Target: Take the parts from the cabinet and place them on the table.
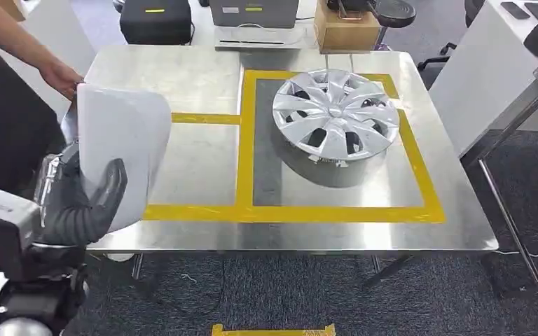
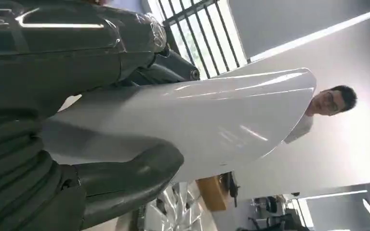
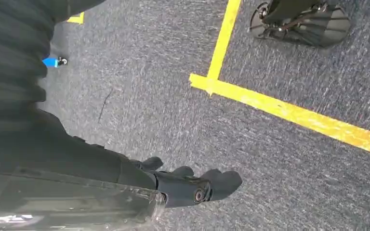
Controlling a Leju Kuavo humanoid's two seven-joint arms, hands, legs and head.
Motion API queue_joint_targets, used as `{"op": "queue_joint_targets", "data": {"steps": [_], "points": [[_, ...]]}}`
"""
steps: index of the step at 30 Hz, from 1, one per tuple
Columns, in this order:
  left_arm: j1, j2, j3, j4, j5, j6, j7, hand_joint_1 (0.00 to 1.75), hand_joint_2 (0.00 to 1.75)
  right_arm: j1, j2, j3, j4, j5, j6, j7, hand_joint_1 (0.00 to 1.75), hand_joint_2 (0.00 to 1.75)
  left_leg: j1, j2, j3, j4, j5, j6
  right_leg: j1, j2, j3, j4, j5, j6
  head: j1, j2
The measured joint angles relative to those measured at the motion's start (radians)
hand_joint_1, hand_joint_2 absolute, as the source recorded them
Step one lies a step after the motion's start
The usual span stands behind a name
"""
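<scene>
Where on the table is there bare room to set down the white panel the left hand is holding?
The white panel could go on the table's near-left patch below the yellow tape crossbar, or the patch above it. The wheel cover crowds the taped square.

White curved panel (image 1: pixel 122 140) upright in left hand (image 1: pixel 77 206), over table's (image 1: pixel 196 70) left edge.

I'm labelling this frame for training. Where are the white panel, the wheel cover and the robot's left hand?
white panel (image 1: pixel 129 133): head view, middle of its flat face.
wheel cover (image 1: pixel 335 113): head view, central hub.
left hand (image 1: pixel 84 206): head view, grey thumb across the panel's lower edge.
</scene>
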Motion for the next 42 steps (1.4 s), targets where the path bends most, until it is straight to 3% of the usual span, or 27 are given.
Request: {"op": "queue_joint_targets", "data": {"steps": [4, 6, 10, 12, 14, 18, 21, 23, 27, 36, 42], "points": [[-0.019, 0.03, 0.024, -0.011, -0.043, -0.013, 0.031, 1.75, 1.75, 0.0, 0.0, 0.0, 0.0, 0.0, 0.002, 0.0, 0.0, 1.75, 0.0, 0.001, 0.0, 0.0, 0.0, 0.0, 0.001, 0.0, 0.0, 0.0, 0.0, 0.0, 0.0, 0.0], [-0.027, 0.044, 0.037, -0.018, -0.079, -0.037, 0.075, 1.75, 1.75, -0.001, 0.0, 0.0, 0.0, 0.0, 0.005, 0.0, 0.0, 1.75, 0.0, 0.001, 0.0, 0.0, 0.0, 0.0, 0.001, 0.0, 0.0, 0.001, -0.001, -0.001, 0.0, 0.0], [-0.092, 0.109, 0.075, -0.016, -0.159, -0.167, 0.227, 1.75, 1.75, -0.005, 0.004, 0.0, 0.0, 0.0, 0.02, 0.015, 0.0, 1.75, 0.001, 0.001, 0.0, 0.0, 0.0, 0.0, 0.002, 0.0, 0.0, 0.001, -0.001, -0.001, 0.0, 0.0], [-0.135, 0.147, 0.096, -0.004, -0.188, -0.273, 0.298, 1.75, 1.75, -0.009, 0.005, 0.003, 0.0, 0.0, 0.031, 0.028, 0.0, 1.75, 0.001, 0.0, 0.0, 0.0, 0.0, 0.0, 0.002, 0.0, -0.001, 0.001, -0.001, -0.001, 0.0, 0.0], [-0.185, 0.193, 0.113, 0.032, -0.217, -0.372, 0.319, 1.75, 1.75, -0.016, 0.005, 0.01, 0.0, 0.0, 0.04, 0.039, 0.0, 1.75, 0.002, 0.0, 0.001, 0.0, 0.0, 0.0, 0.002, 0.0, -0.001, 0.001, -0.001, -0.001, 0.0, 0.0], [-0.264, 0.271, 0.132, 0.129, -0.262, -0.556, 0.321, 1.75, 1.75, -0.03, 0.007, 0.03, 0.0, 0.0, 0.059, 0.06, 0.0, 1.75, 0.002, 0.0, 0.002, 0.0, 0.0, -0.001, 0.002, 0.002, -0.001, 0.001, -0.001, -0.001, 0.0, 0.0], [-0.312, 0.313, 0.132, 0.196, -0.294, -0.652, 0.321, 1.75, 1.75, -0.036, 0.008, 0.038, 0.0, 0.0, 0.068, 0.071, 0.0, 1.75, 0.002, -0.001, 0.002, 0.0, 0.0, -0.001, 0.002, 0.002, -0.001, 0.001, -0.001, -0.001, 0.0, 0.0], [-0.346, 0.336, 0.124, 0.25, -0.341, -0.749, 0.321, 1.75, 1.75, -0.038, 0.01, 0.049, 0.0, 0.0, 0.072, 0.076, 0.0, 1.75, 0.002, -0.003, 0.001, 0.0, 0.0, -0.001, 0.002, 0.001, -0.001, 0.001, -0.001, -0.002, 0.0, 0.0], [-0.404, 0.372, 0.096, 0.345, -0.414, -0.875, 0.32, 1.75, 1.75, -0.045, 0.011, 0.066, 0.0, 0.0, 0.081, 0.085, 0.0, 1.75, 0.002, -0.006, 0.001, 0.0, 0.0, -0.001, 0.002, 0.001, -0.001, 0.001, -0.002, -0.002, 0.0, 0.0], [-0.478, 0.411, 0.023, 0.493, -0.486, -0.961, 0.307, 1.75, 1.75, -0.051, 0.015, 0.102, -0.001, 0.0, 0.084, 0.091, 0.0, 1.75, 0.002, -0.014, 0.0, 0.0, 0.0, -0.001, 0.002, -0.005, -0.001, 0.001, -0.003, -0.004, 0.0, 0.0], [-0.509, 0.406, -0.043, 0.575, -0.562, -0.957, 0.196, 1.75, 1.75, -0.053, 0.016, 0.124, -0.001, 0.0, 0.093, 0.097, 0.0, 1.75, 0.002, -0.019, 0.0, 0.0, 0.0, -0.001, 0.002, -0.007, -0.001, 0.0, -0.003, -0.004, 0.0, 0.0]]}}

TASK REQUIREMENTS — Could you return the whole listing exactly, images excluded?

ANSWER SECTION —
Target: Take the parts from the cabinet and place them on the table.
Controlling a Leju Kuavo humanoid's two seven-joint arms, hands, legs and head.
Motion API queue_joint_targets, used as `{"op": "queue_joint_targets", "data": {"steps": [_], "points": [[_, ...]]}}`
"""
steps: index of the step at 30 Hz, from 1, one per tuple
Columns, in this order:
  left_arm: j1, j2, j3, j4, j5, j6, j7, hand_joint_1 (0.00 to 1.75), hand_joint_2 (0.00 to 1.75)
  right_arm: j1, j2, j3, j4, j5, j6, j7, hand_joint_1 (0.00 to 1.75), hand_joint_2 (0.00 to 1.75)
  left_leg: j1, j2, j3, j4, j5, j6
  right_leg: j1, j2, j3, j4, j5, j6
  head: j1, j2
The measured joint angles relative to those measured at the motion's start (radians)
hand_joint_1, hand_joint_2 absolute, as the source recorded them
Step one lies a step after the motion's start
The usual span stands behind a name
"""
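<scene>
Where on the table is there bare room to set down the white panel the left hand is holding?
The white panel could go on the table's near-left patch below the yellow tape crossbar, or the patch above it. The wheel cover crowds the taped square.

White curved panel (image 1: pixel 122 140) upright in left hand (image 1: pixel 77 206), over table's (image 1: pixel 196 70) left edge.

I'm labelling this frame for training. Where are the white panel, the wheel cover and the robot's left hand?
white panel (image 1: pixel 129 133): head view, middle of its flat face.
wheel cover (image 1: pixel 335 113): head view, central hub.
left hand (image 1: pixel 84 206): head view, grey thumb across the panel's lower edge.
</scene>
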Motion for the next 42 steps (1.4 s), targets where the path bends most, until it is straight to 3% of the usual span, or 27 are given.
Request: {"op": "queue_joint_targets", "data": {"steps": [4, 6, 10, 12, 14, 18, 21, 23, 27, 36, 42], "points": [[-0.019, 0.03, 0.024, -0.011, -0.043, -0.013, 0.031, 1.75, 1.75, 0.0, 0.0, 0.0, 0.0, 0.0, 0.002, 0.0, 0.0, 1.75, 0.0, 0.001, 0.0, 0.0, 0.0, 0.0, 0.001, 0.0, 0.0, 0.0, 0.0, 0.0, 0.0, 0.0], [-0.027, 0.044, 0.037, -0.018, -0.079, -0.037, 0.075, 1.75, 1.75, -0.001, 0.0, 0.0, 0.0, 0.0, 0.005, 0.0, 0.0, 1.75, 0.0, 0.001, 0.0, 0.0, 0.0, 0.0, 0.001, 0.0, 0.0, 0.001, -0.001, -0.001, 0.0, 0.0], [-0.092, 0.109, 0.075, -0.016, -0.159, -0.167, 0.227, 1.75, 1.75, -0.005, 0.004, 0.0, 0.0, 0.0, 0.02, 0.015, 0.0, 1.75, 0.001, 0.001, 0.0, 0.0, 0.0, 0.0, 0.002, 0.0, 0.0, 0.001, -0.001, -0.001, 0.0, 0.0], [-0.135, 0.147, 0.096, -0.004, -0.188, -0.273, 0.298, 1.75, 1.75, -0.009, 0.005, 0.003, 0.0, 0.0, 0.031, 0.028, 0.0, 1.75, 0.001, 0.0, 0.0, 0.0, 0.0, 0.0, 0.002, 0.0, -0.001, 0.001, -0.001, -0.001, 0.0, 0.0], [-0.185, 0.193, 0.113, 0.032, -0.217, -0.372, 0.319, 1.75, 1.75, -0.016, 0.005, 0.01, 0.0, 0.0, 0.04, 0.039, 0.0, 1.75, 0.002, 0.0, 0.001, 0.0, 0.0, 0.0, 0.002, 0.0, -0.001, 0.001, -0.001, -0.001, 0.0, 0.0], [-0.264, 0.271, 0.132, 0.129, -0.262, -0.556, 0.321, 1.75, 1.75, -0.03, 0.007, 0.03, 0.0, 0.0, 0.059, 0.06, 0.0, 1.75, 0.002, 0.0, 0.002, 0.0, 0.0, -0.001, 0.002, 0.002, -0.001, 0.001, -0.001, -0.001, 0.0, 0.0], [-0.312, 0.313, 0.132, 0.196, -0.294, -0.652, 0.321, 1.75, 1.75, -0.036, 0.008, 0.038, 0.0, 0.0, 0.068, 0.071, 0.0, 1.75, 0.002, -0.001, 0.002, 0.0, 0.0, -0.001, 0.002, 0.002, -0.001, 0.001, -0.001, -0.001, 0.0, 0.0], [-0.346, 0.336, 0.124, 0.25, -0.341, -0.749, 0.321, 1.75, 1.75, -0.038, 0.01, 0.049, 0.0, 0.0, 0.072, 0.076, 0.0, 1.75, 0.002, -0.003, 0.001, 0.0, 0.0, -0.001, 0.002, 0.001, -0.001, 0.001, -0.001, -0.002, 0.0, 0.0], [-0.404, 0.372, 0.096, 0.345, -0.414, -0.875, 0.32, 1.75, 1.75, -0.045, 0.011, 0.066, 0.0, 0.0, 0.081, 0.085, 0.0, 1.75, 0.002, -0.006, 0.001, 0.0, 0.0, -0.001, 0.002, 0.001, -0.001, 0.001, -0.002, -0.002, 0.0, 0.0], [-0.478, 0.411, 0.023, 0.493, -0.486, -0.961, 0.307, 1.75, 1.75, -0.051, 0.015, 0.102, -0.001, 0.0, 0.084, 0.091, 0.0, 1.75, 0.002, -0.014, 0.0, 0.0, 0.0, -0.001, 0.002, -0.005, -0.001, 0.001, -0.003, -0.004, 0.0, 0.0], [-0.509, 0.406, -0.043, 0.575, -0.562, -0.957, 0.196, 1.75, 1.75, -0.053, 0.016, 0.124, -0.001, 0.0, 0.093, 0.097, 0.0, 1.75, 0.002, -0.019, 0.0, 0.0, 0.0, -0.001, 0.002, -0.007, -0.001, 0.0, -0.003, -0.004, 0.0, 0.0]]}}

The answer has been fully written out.